Swing!, which arrives with a 450,000-copy first printing, also uses Seder’s trademarked Scanimation technology, which makes it appear as though images in the books move when the pages are turned. (Visit Seder’s Web site for an example of the animation.) Gallop! used the technology to showcase the movements of different animals, and Swing! shows children engaging in activities from bicycling to swimming to—as referenced in the title—swinging a baseball bat.

But in the U.K, where Gallop! is still a bestseller, baseball isn’t as popular as it is in America. So Workman developed Kick!, a variant edition of the book, with a cover image that shows a youth kicking a soccer ball—or rather, football, as the game is known overseas. (The image of the baseball batter does appear within Kick!, just not on the cover.)

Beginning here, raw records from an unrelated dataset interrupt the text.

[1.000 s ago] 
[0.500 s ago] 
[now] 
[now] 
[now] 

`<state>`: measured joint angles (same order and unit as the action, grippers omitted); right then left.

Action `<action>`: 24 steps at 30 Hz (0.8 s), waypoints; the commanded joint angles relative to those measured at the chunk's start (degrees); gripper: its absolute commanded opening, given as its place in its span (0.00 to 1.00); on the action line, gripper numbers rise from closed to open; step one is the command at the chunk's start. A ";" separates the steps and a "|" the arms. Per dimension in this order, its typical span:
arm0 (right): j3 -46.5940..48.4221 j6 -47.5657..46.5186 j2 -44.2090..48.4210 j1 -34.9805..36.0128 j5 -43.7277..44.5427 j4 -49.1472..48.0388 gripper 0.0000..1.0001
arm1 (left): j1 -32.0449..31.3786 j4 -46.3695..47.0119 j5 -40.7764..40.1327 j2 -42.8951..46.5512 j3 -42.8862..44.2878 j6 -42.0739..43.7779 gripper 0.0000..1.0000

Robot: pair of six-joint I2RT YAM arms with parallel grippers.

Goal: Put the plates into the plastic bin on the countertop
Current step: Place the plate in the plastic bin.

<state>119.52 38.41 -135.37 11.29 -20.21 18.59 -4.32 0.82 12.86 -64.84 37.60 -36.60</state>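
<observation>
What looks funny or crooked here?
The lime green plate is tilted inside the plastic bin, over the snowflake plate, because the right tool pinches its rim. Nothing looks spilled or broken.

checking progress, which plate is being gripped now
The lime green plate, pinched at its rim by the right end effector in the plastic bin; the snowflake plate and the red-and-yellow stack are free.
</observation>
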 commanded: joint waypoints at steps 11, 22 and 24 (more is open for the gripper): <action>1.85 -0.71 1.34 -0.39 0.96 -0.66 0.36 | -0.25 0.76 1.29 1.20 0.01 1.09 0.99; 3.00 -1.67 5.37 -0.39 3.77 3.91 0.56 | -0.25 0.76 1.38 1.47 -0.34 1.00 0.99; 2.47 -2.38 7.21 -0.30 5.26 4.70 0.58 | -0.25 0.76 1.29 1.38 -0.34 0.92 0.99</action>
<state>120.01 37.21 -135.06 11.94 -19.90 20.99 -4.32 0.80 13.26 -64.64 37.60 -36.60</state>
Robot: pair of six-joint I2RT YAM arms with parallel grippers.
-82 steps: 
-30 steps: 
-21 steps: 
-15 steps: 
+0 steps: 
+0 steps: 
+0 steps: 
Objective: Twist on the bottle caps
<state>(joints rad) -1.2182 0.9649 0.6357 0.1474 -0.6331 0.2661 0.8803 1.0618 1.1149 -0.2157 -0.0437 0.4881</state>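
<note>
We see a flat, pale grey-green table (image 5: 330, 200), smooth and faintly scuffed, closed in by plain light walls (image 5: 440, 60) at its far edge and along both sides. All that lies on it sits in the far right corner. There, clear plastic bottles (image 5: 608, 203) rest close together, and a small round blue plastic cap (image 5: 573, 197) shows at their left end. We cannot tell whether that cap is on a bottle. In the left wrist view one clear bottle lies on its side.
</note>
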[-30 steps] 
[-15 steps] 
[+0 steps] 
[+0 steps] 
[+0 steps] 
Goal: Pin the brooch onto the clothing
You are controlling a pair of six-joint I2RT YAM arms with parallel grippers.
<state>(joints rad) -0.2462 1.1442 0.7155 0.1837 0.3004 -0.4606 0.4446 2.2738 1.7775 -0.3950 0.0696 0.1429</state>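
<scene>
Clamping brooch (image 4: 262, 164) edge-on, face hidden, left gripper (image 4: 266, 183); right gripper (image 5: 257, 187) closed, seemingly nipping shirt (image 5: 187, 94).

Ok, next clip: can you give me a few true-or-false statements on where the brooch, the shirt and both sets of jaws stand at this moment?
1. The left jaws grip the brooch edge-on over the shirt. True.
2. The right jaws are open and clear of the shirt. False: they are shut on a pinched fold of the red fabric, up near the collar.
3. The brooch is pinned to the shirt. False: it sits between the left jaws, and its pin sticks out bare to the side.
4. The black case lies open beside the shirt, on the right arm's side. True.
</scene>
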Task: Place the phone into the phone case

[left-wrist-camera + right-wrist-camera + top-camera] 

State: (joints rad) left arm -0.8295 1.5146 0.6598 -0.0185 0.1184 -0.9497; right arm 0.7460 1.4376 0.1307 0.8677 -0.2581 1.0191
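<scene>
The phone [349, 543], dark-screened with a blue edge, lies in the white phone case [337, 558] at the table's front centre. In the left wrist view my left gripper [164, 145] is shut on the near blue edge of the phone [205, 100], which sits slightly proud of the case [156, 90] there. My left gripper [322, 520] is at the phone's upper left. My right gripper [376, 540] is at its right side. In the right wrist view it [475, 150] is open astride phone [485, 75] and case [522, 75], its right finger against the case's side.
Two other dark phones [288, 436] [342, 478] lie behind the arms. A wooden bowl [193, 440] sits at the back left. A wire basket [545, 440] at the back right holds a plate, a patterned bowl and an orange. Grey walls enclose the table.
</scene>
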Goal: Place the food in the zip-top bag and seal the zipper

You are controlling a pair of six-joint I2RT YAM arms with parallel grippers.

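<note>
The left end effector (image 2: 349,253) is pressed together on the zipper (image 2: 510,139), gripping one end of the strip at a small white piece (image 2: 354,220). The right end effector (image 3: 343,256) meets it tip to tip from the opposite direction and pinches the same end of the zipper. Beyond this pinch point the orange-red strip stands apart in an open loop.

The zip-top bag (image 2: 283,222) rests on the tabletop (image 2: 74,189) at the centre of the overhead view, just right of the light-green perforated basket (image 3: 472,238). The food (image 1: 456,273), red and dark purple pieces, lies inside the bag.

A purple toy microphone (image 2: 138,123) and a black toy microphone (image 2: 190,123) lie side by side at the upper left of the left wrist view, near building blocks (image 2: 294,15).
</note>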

A few other minor changes were made to create Kick!, most noticeably swapping the yellow cover on the domestic version for a bright blue one; additionally, the promotional blurbs come from British and New Zealand media sources. According to Kristina Peterson, director of international publishing at Workman, Kick! is set to arrive in warehouses in Britain, Australia and New Zealand this week.

Meanwhile, Gallop! has been strongly embraced globally, Peterson says, with more than 450,000 copies in print in international co-editions, in 12 languages. At next week’s Frankfurt Book Fair, Workman will promote both versions of the sequel. Peterson says that rights for Kick! have already been sold in Germany and Brazil. And the publisher may be able to sell Swing! in at least two countries: Peterson notes that publishers in Japan and Korea, where baseball is popular, are interested in the original version.